There is a story by Julio Cortázar called Axolotl. I wasn’t familiar with the work of Julio Cortázar before I read this story but it struck me as a great story.
I found it in a book called Blow-Up and Other Stories translated from the Spanish by Paul Blackburn and published by Pantheon Books, New York, copyright 1967, 1963.
Blow-Up was turned into a film by Michaelangelo Antonioni, which is well known for, amongst other things, “the sexiest cinematic moment in history,” (according to Premiere magazine), which is supposed to be when David Hemmings photographs the skinny super-model Veruschka. Well, that’s debatable. But let’s not have a diversion and start re-watching all our favourite sexy scenes from the history of cinema. We’re writers. We have to work.
Personally I think I prefer the scene where Vanessa Redgrave and Sarah Miles are running around in his flat pulling each other’s clothes off. If I’m remembering that correctly. I might just have to go and find it to be sure.
But for now let’s stick to Axolotl. There’s no sex in this story. What there is instead is a virtuoso demonstration of empathy.

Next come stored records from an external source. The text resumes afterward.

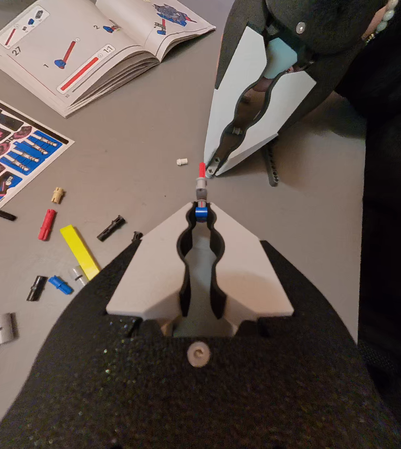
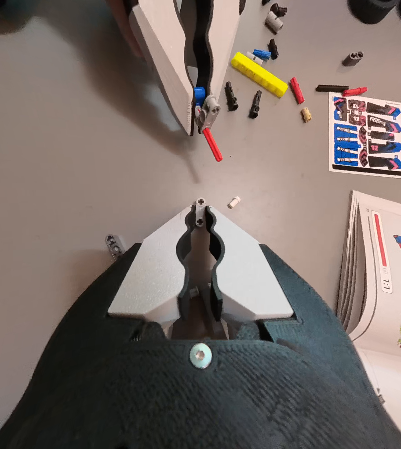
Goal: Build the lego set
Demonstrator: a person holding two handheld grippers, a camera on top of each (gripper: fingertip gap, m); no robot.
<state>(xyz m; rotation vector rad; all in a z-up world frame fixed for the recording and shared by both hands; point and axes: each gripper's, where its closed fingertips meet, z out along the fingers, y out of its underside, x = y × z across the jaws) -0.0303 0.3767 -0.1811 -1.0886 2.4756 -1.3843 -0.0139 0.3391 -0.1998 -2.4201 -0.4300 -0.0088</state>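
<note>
You are mid-assembly: your left gripper (image 1: pixel 200 206) has its fingers clenched on the blue bush of the red plastic axle (image 2: pixel 211 144), raised off the grey tabletop (image 2: pixel 73 145), while your right gripper (image 2: pixel 200 206) pinches a small grey two-hole liftarm (image 2: pixel 200 211) just short of the axle tip, so next line its cross hole up and slide it on.

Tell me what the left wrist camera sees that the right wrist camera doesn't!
Only the left wrist view shows the long black beam lying behind the right gripper.

Only the right wrist view shows the small grey piece pinched in the right gripper's fingers, and another grey piece beside it on the table.

Both show the red axle assembly held by the left gripper, the yellow beam, the sticker sheet and the open instruction booklet.
</note>
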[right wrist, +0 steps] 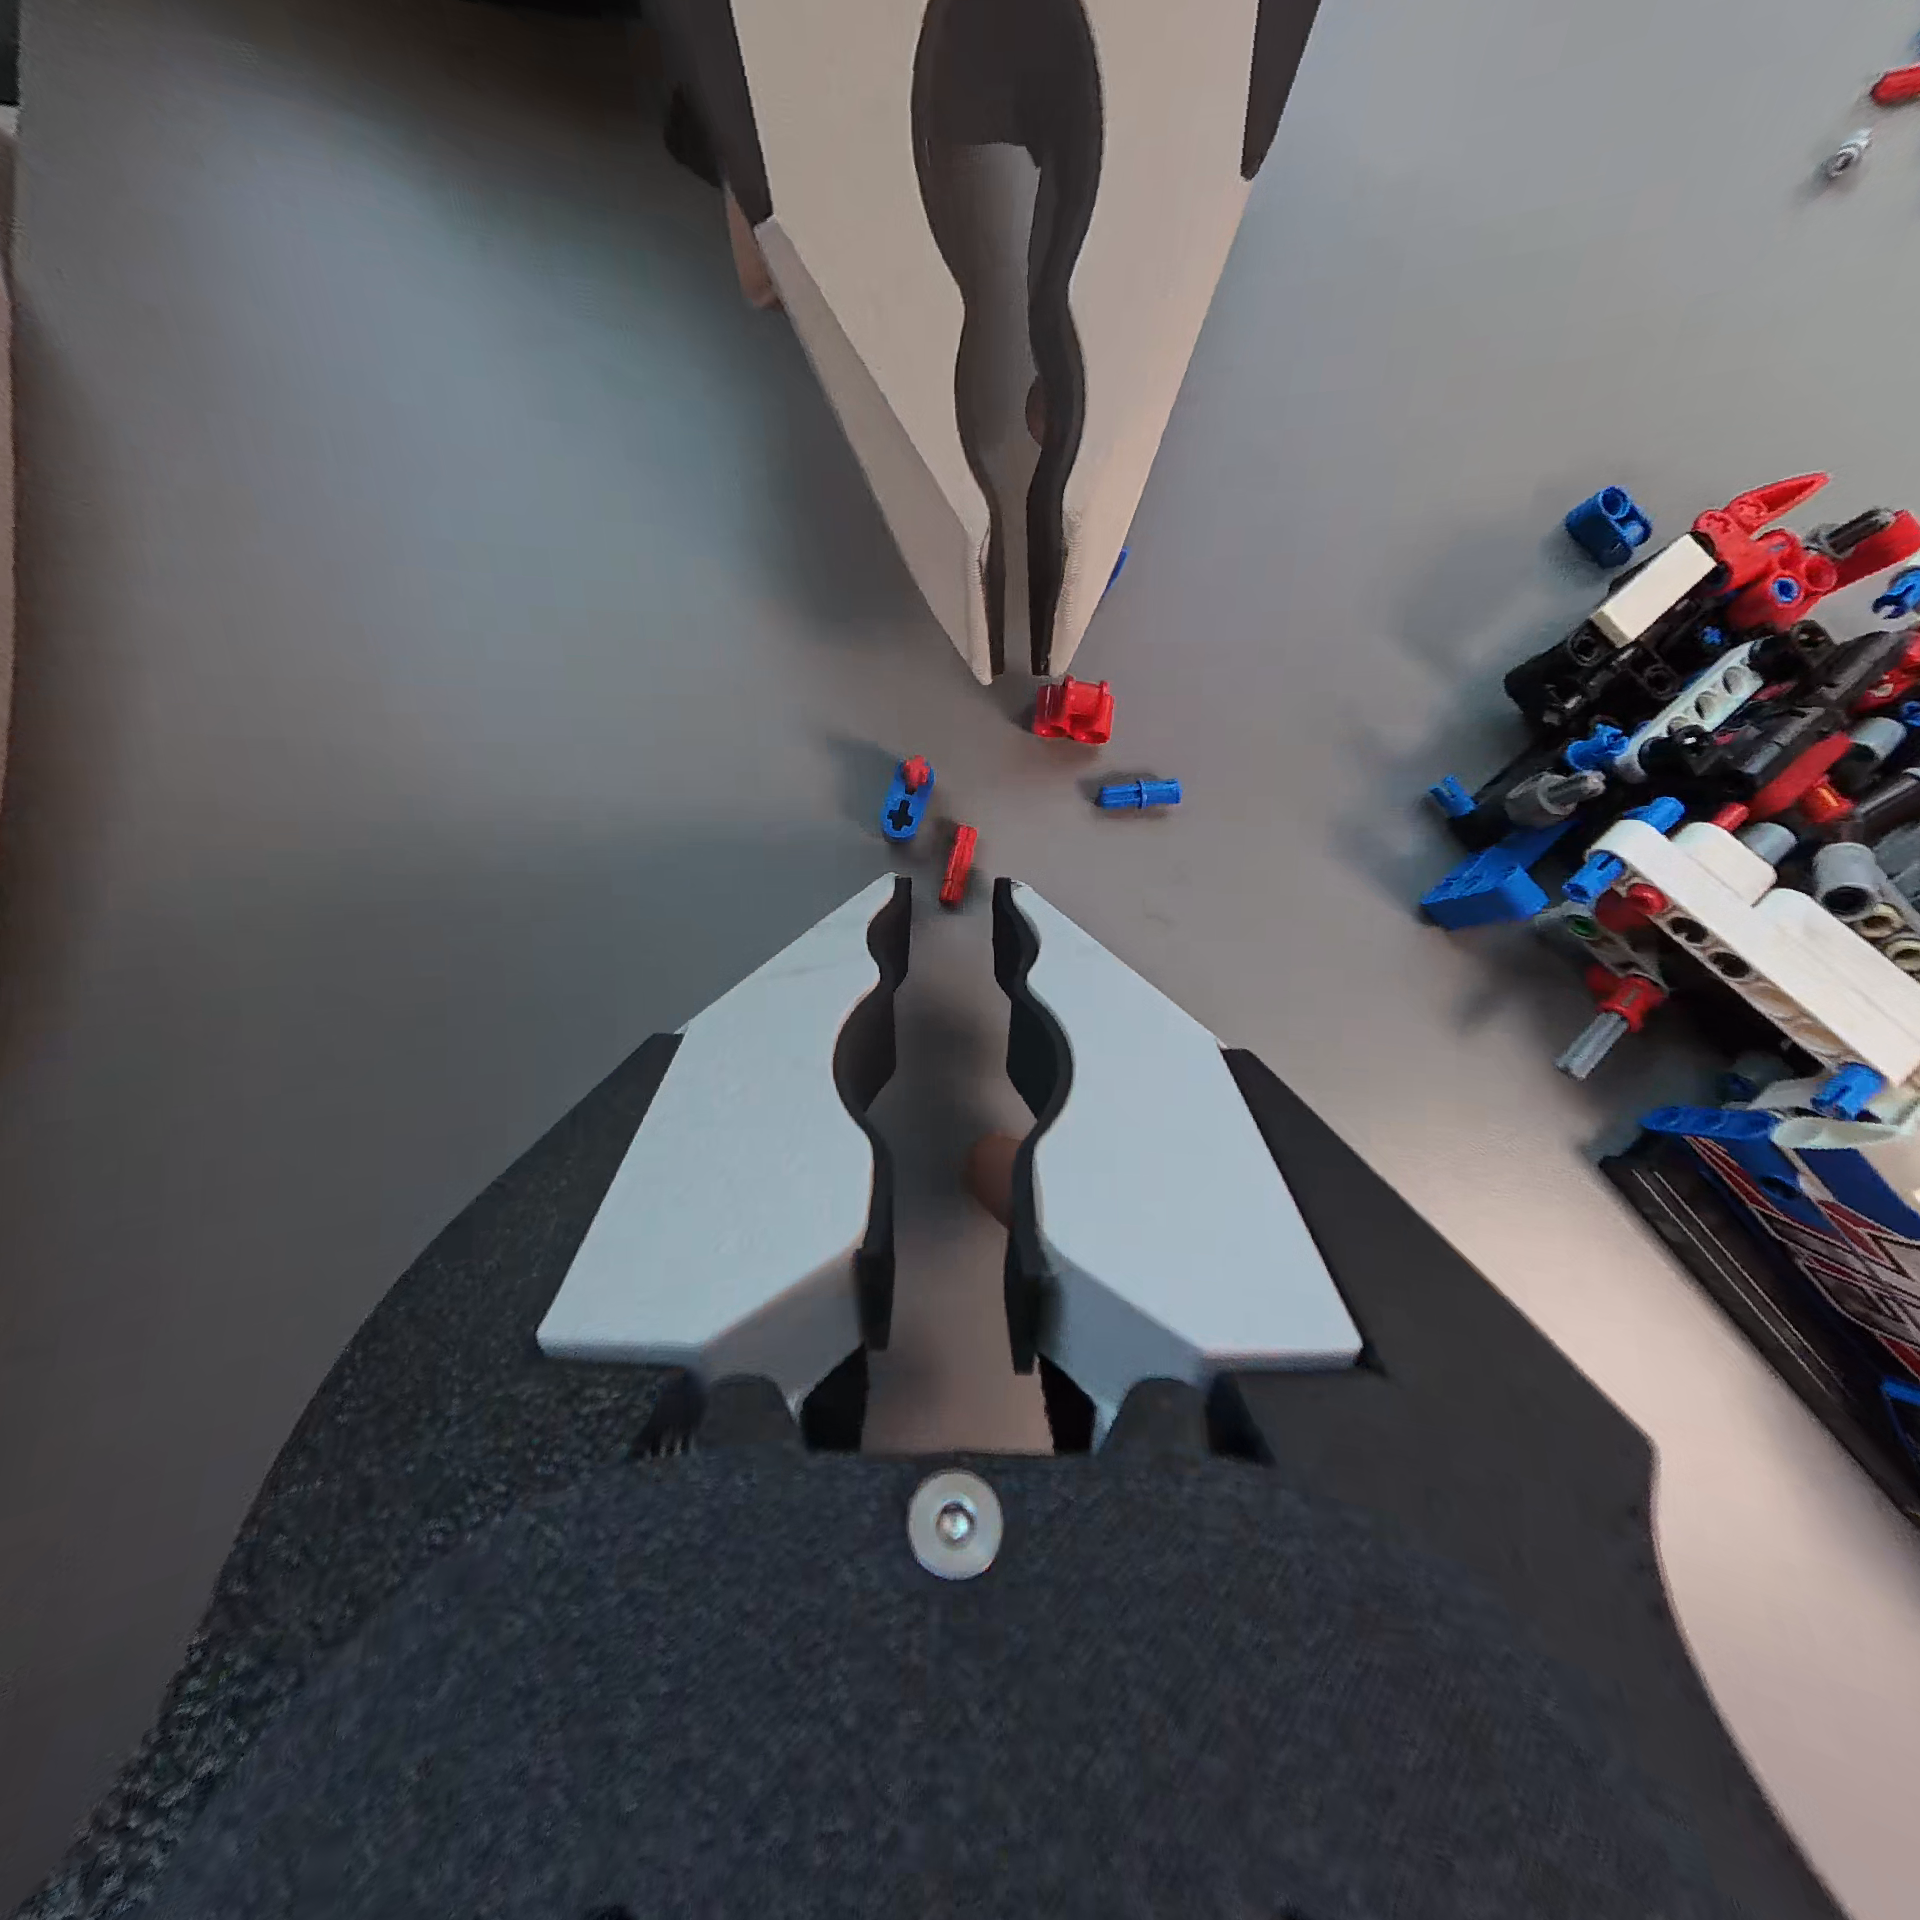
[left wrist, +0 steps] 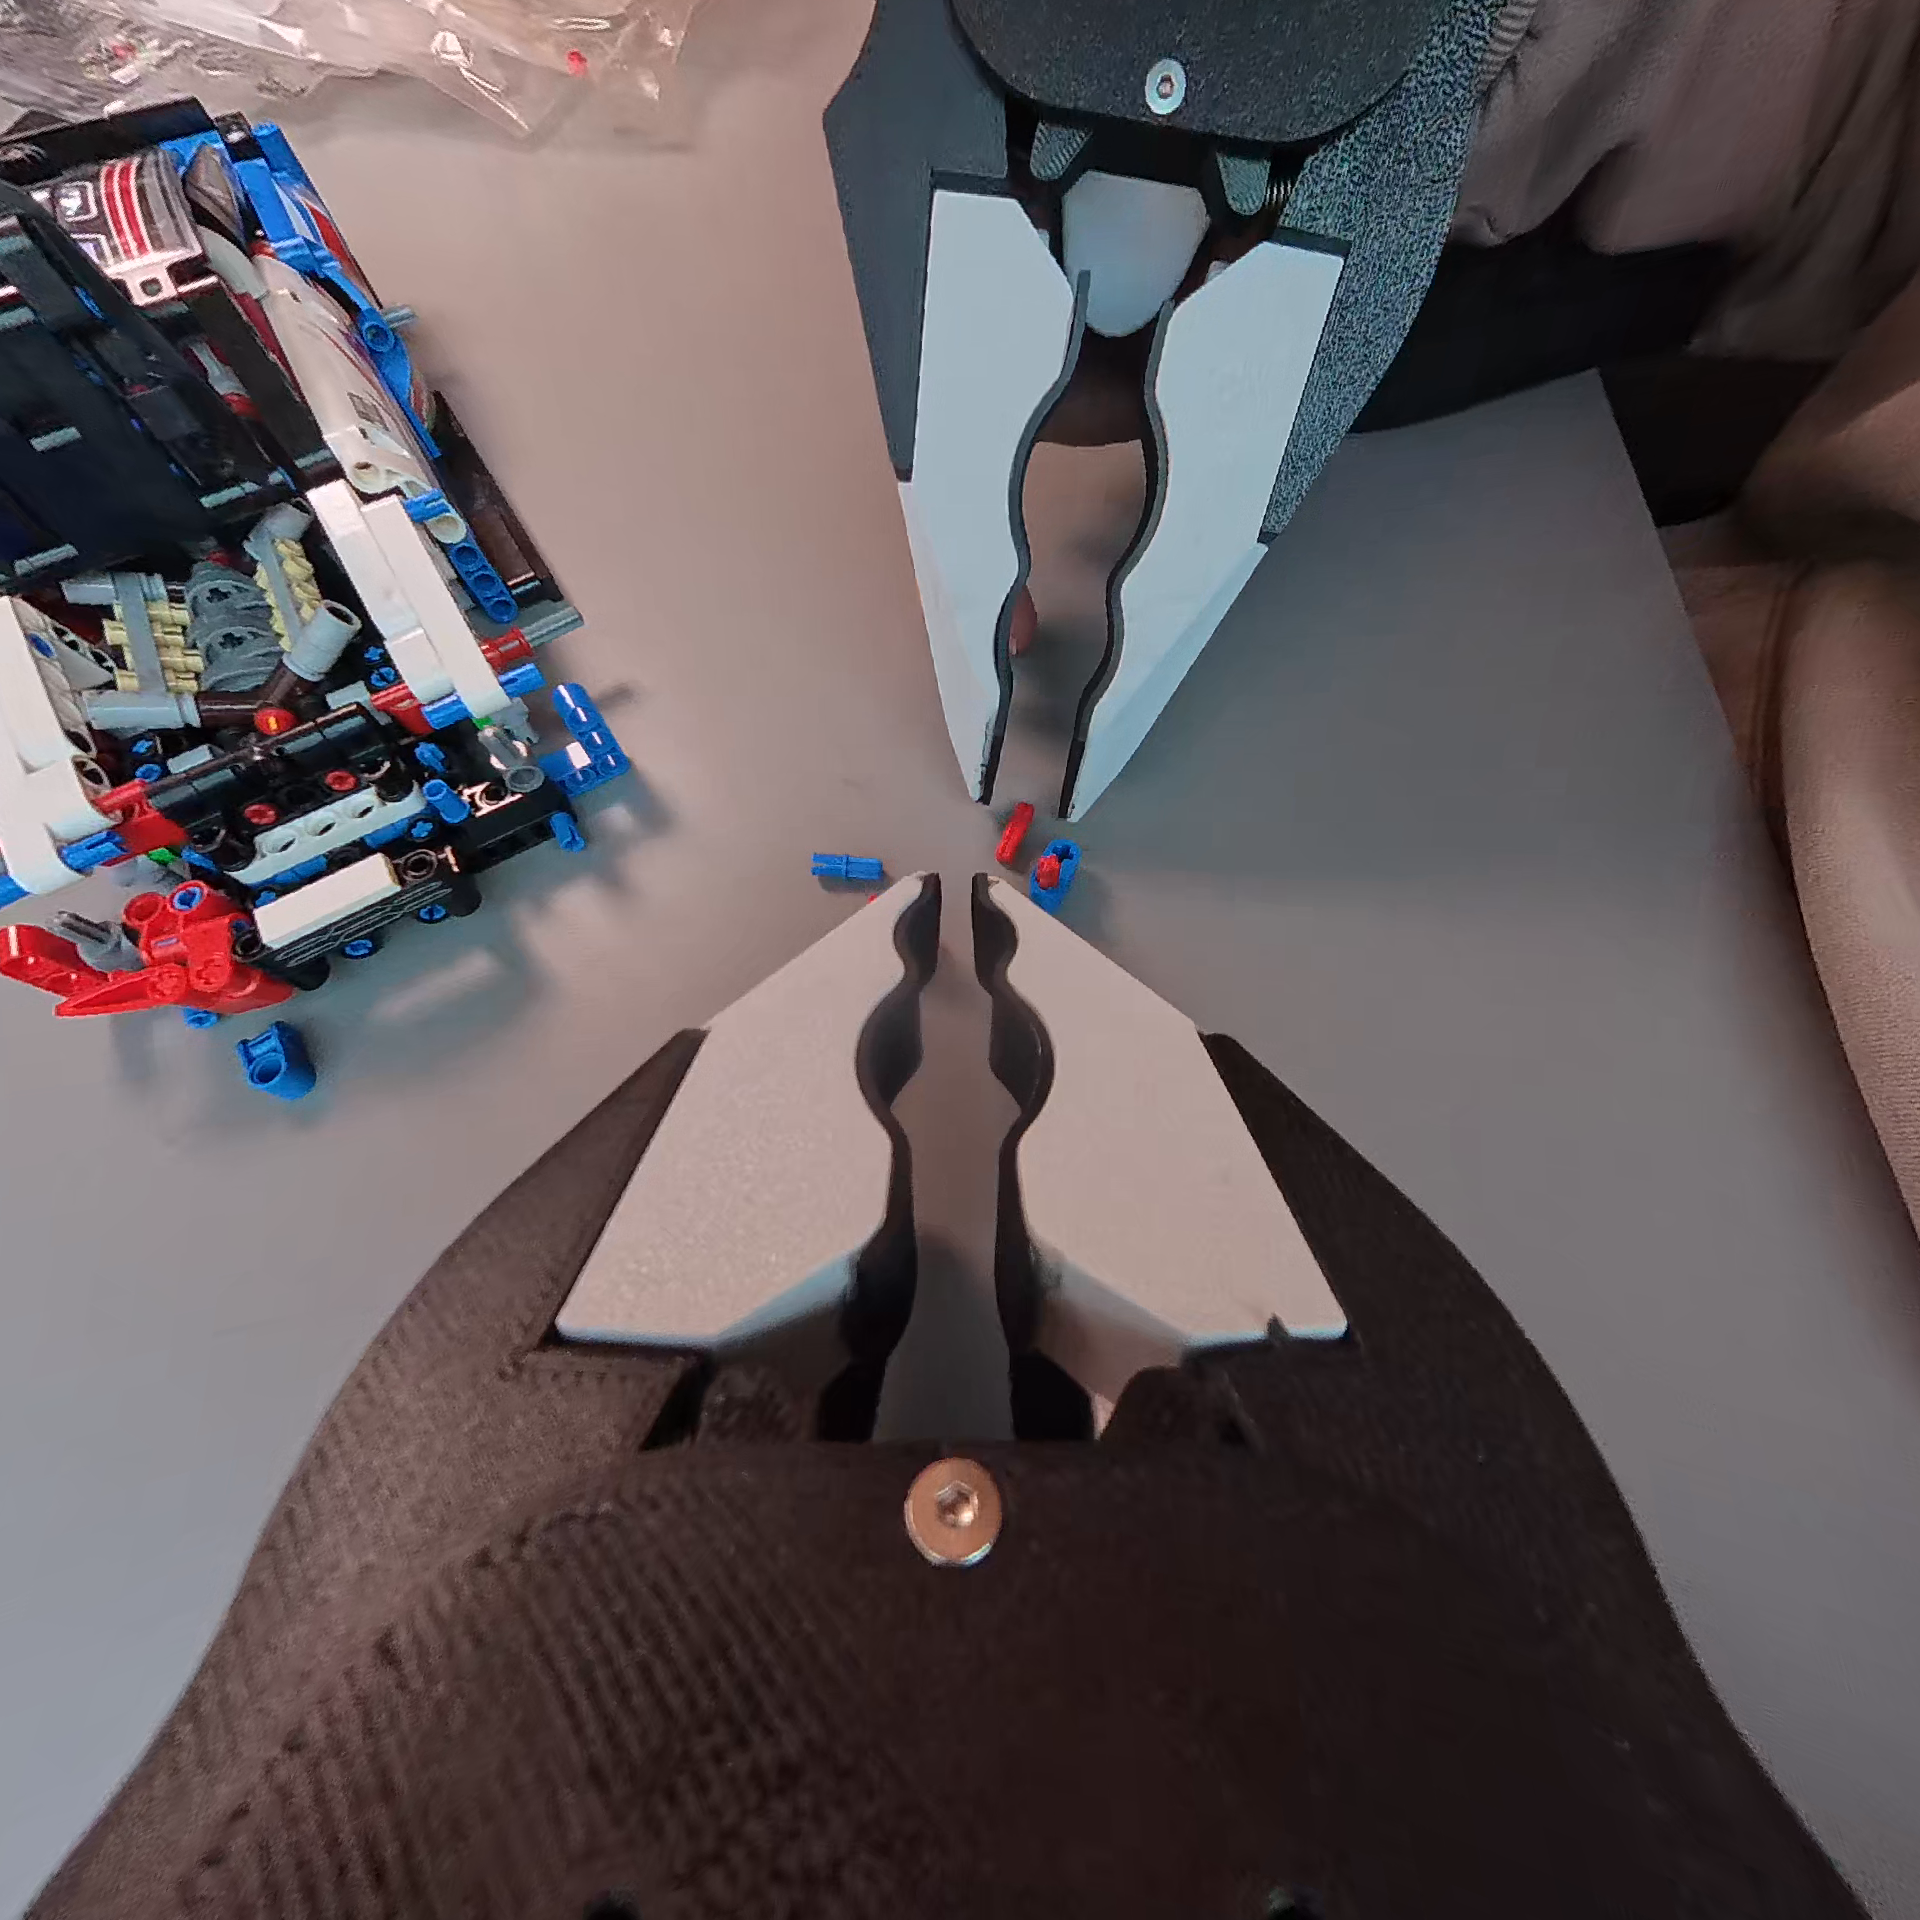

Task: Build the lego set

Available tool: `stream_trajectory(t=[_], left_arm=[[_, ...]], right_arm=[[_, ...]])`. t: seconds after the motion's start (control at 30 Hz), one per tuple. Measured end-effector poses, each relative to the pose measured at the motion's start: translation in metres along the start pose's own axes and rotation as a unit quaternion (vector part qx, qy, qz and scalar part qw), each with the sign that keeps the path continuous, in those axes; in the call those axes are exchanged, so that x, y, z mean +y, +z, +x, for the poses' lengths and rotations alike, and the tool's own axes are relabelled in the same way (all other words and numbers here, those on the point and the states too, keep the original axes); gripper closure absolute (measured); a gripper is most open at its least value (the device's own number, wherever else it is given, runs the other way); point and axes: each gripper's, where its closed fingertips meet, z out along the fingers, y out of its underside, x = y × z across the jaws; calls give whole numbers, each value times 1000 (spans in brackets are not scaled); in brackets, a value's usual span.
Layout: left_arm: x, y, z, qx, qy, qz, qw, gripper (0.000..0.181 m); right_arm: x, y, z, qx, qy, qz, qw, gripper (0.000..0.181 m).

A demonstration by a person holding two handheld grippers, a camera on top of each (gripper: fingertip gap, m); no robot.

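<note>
The right gripper had its jaws slightly apart and empty, tips just short of a small red pin lying on the grey table. Facing it, the left gripper also stood a little apart, holding nothing, its tips beside a red connector block. Between them lay a blue link with a red peg in it and a blue pin. The half-built car sat well apart to one side. The step looked like picking a loose part; next, the right jaws would need to straddle the red pin and close squarely.
</note>
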Motion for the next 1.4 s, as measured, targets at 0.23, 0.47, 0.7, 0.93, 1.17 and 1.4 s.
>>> stream_trajectory(t=[0.23, 0.47, 0.7, 0.93, 1.17, 1.4], left_arm=[[1, 2, 8, 5, 14, -5, 1000, 177], [-7, 6, 19, 7, 38, 2, 999, 169], [-10, 4, 20, 8, 37, 9, 999, 180], [-55, -28, 12, 89, -130, 178, 971, 180], [-78, -44, 9, 111, -159, 269, 943, 180], [-78, -43, 13, 118, -153, 266, 944, 180]], right_arm=[[-1, 3, 2, -1, -8, -8, 1000, 181], [-26, -9, -2, 1, -38, 52, 998, 181], [-32, -11, -6, 3, -65, 70, 995, 181], [-72, -54, 7, 32, -44, 274, 960, 179], [-88, -74, 12, 36, -4, 355, 934, 179], [-88, -74, 7, 14, 3, 358, 934, 179]])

It was their quietness that made me lean toward them fascinated the first time I saw the axolotls. Obscurely I seemed to understand their secret will, to abolish space and time with an indifferent immobility. I knew better later; the gill contraction, the tentative reckoning of the delicate feet on the stones, the abrupt swimming (some of them swim with a simple undulation of the body) proved to me that they were capable of escaping that mineral lethargy in which they spent whole hours. Above all else, their eyes obsessed me. In the standing tanks on either side of them, different fishes showed me the simple stupidity of their handsome eyes so similar to our own. The eyes of the axolotls spoke to me of the presence of a different life, of another way of seeing. Glueing my face to the glass (the guard would cough fussily once in a while), I tried to see better those diminutive golden points, that entrance to the infinitely slow and remote world of these rosy creatures. It was useless to tap with one finger on the glass directly in front of their faces; they never gave the least reaction. The golden eyes continued burning with their soft, terrible light; they continued looking at me from an unfathomable depth which made me dizzy.
Unfortunately I can’t quote the whole story. It is a very pleasurable story to read. But Julio Cortázar paid a terrible price to write it. In order to achieve that empathy with the axolotls, in order to discover that other way of seeing, through those eyes burning with their soft, terrible light, he became an axolotl and the axolotl became Julio Cortázar.
It occurs to me that at the beginning we continued to communicate, that he felt more than ever one with the mystery which was claiming him. But the bridges were broken between him and me, because what was his obsession is now an axolotl, alien to his human life … And in this final solitude to which he no longer comes, I console myself by thinking that perhaps he is going to write a story about us, that, believing he’s making up a story, he’s going to write all this about axolotls.
I think this is the true vocation of a writer, to become an axolotl.
This is why I write anyway. I don’t worry about grammar and punctuation. Never mind character development and plot. The true art is the art of becoming an axolotl.
reminds me a little bit of a quote by John Updike:
“One can either see or be seen.”
p.s. great picture of the axolotl, by the way!
I don’t really understand that quote, Jess. There must be some circumstances in which it’s possible to both see and be seen. What about when you are riding a motor bike, for instance? Or even a push bike? Or even when you are just a pedestrian crossing the road? And what about just walking along Las Ramblas in Barcelona? Or any street in Italy after a nice dinner. Perhaps if you’re John Updike it’s a bit different although I’m willing to bet that even at the height of his fame John Updike could have walked into a crowded bar in England and no-one would have recognised him.
Anyway, thanks for your compliment on the picture. I spent a long time choosing that. There is a surprisingly large number of axolotl pictures to choose from.
Vanessa Redgrave and Sarah Miles tearing each other’s clothes off, yes, think I’ll go to Netflix after I post this. And I think you’re halfway right – I think we write because at some level we ARE the axoloti and must express that…
I think you can probably find the scene on Youtube but the film is worth watching in its entirety.
Hi Joseph, I’m an erotic author. Rewatching all my favourite sexy scenes from the history of cinema isn’t a distraction. It’s research. Empathy is important, too, though. You are right.
Hi Vanessa. I’d like to have your job. Will reading your novels improve my Chinese?
I’ve only written 1 novel and some stories. Reading them will improve the flow of blood to your brain, which will make you more intelligent.
I’m glad it’s my brain that will benefit, Vanessa. I will take a look at them when time allows. That will be my research.